For him, I must remember, I am only a whim.

CHAPTER TWENTY-SIX

W
hen the night for the Ceremony came round again, two or three weeks later, I found that things were changed. There was an awkwardness now that there hadn't been before. Before, I'd treated it as a job, an unpleasant job to be gone through as fast as possible so it could be over with. Steel yourself, my mother used to say, before examinations I didn't want to take or swims in cold water. I never thought much at the time about what the phrase meant, but it had something to do with metal, with armour, and that's what I would do, I would steel myself. I would pretend not to be present, not in the flesh.

This state of absence, of existing apart from the body, had been true of the Commander too, I knew now. Probably he thought about other things the whole time he was with me; with us, for of course Serena Joy was there on those evenings also. He might have been thinking about what he did during the day, or about playing golf, or about what he'd had for dinner.

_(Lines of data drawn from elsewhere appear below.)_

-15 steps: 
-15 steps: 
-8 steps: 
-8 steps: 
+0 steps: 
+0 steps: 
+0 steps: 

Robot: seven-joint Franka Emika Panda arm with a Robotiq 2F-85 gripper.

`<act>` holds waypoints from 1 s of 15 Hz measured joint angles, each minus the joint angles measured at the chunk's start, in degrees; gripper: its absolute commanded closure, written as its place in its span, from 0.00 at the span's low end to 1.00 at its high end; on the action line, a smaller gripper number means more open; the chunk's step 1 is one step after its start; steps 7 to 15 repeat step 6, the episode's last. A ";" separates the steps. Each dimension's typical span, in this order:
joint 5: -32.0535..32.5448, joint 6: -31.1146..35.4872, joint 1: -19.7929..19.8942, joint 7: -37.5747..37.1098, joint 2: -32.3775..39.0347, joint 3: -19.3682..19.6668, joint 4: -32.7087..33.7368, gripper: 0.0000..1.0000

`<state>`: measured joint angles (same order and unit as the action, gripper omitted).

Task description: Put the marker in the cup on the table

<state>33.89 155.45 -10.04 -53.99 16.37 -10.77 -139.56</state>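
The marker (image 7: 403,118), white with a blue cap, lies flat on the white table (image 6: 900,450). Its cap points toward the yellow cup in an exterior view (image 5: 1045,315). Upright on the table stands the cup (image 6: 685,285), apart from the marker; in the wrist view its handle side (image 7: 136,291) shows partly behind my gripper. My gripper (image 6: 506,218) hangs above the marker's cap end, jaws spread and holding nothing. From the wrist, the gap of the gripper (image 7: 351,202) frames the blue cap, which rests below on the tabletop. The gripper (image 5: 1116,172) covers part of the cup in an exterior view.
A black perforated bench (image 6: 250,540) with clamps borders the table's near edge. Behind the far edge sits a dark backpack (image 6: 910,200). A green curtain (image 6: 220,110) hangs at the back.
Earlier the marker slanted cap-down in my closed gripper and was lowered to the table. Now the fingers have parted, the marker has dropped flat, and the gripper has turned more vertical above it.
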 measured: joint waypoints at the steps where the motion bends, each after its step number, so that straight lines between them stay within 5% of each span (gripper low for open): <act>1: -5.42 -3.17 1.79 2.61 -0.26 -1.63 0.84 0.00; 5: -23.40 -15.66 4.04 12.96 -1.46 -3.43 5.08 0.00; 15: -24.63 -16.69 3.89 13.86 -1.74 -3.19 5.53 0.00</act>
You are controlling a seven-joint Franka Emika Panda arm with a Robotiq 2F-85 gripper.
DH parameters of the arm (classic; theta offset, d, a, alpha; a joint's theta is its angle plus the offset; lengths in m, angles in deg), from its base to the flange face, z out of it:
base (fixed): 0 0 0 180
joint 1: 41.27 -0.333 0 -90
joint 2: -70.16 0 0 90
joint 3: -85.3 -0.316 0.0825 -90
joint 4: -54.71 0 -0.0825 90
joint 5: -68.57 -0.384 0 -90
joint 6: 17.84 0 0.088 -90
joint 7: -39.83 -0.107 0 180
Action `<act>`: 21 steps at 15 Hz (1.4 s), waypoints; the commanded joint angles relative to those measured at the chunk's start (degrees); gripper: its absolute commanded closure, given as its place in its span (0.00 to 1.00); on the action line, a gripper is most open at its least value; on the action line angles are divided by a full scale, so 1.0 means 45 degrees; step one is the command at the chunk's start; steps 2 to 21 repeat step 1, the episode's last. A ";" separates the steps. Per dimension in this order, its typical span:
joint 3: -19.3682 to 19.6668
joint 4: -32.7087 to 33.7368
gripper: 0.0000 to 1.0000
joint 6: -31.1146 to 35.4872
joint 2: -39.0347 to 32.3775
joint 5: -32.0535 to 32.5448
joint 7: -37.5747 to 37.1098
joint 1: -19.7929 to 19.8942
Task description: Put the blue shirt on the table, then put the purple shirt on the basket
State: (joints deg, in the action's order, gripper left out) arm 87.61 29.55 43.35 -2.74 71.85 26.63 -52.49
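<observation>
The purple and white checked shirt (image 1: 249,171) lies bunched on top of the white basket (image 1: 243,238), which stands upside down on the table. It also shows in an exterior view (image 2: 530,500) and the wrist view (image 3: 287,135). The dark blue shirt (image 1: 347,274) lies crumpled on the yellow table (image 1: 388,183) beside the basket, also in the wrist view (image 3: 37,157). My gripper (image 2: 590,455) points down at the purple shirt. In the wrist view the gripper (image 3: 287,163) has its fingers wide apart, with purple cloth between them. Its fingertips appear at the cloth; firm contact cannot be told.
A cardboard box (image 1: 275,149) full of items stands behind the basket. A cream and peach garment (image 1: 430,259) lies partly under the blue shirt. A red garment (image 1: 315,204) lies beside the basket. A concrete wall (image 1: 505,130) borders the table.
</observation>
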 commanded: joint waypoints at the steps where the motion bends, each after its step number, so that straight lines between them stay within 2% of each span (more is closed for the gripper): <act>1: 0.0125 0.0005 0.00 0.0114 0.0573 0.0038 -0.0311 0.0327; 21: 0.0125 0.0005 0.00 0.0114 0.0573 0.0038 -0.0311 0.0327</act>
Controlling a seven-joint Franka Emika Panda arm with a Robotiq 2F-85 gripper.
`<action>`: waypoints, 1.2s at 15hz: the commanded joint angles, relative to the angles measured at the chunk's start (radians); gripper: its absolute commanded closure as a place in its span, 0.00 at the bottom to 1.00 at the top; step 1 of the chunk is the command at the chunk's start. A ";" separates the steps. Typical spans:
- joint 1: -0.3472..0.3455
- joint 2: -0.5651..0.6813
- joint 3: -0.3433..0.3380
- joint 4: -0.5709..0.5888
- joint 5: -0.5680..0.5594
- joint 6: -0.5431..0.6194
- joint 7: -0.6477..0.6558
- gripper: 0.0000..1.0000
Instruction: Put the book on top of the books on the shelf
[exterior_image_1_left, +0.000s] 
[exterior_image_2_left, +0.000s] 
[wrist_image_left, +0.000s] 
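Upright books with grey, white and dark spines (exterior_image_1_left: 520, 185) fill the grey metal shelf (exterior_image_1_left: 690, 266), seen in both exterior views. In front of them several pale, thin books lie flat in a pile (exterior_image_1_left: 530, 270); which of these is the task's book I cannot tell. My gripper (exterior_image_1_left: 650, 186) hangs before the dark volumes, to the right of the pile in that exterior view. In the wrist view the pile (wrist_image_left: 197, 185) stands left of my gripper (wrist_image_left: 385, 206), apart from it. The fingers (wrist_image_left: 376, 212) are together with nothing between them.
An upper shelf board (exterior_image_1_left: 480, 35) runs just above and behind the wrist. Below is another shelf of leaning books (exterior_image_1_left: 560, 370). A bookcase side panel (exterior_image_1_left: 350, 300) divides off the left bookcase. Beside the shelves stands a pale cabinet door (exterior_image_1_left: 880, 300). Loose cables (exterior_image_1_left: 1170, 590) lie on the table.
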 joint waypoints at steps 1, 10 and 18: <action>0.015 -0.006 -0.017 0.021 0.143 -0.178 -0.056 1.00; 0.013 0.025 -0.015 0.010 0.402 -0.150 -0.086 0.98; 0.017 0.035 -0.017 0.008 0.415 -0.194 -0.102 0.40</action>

The sexual act, although he performed it in a perfunctory way, must have been largely unconscious, for him, like scratching himself.

But that night, the first since the beginning of whatever this new arrangement was between us – I had no name for it – I felt shy of him. I felt, for one thing, that he was actually looking at me, and I didn't like it. The lights were on, as usual, since Serena Joy always avoided anything that would have created an aura of romance or eroticism, however slight: overhead lights, harsh despite the canopy. It was like being on an operating table, in the full glare; like being on a stage. I was conscious that my legs were hairy, in the straggly way of legs that have once been shaved but have grown back; I was conscious of my armpits too, although of course he couldn't see them. I felt uncouth. This act of copulation, fertilization perhaps, which should have been no more to me than a bee is to a flower, had become for me indecorous, an embarrassing breach of propriety, which it hadn't been before.

He was no longer a thing to me. That was the problem. I realized it that night, and the realization has stayed with me. It complicates.

Serena Joy had changed for me, too. Once I'd merely hated her, for her part in what was being done to me; and because she hated me too and resented my presence, and because she would be the one to raise my child, should I be able to have one after all. But now, although I still hated her, no more so than when she was gripping my hands so hard that her rings bit my flesh, pulling my hands back as well, which she must have done on purpose to make me as uncomfortable as she could, the hatred was no longer pure and simple. Partly I was jealous of her; but how could I be jealous of a woman so obviously dried-up and unhappy? You can only be jealous of someone who has something you think you ought to have yourself. Nevertheless I was jealous.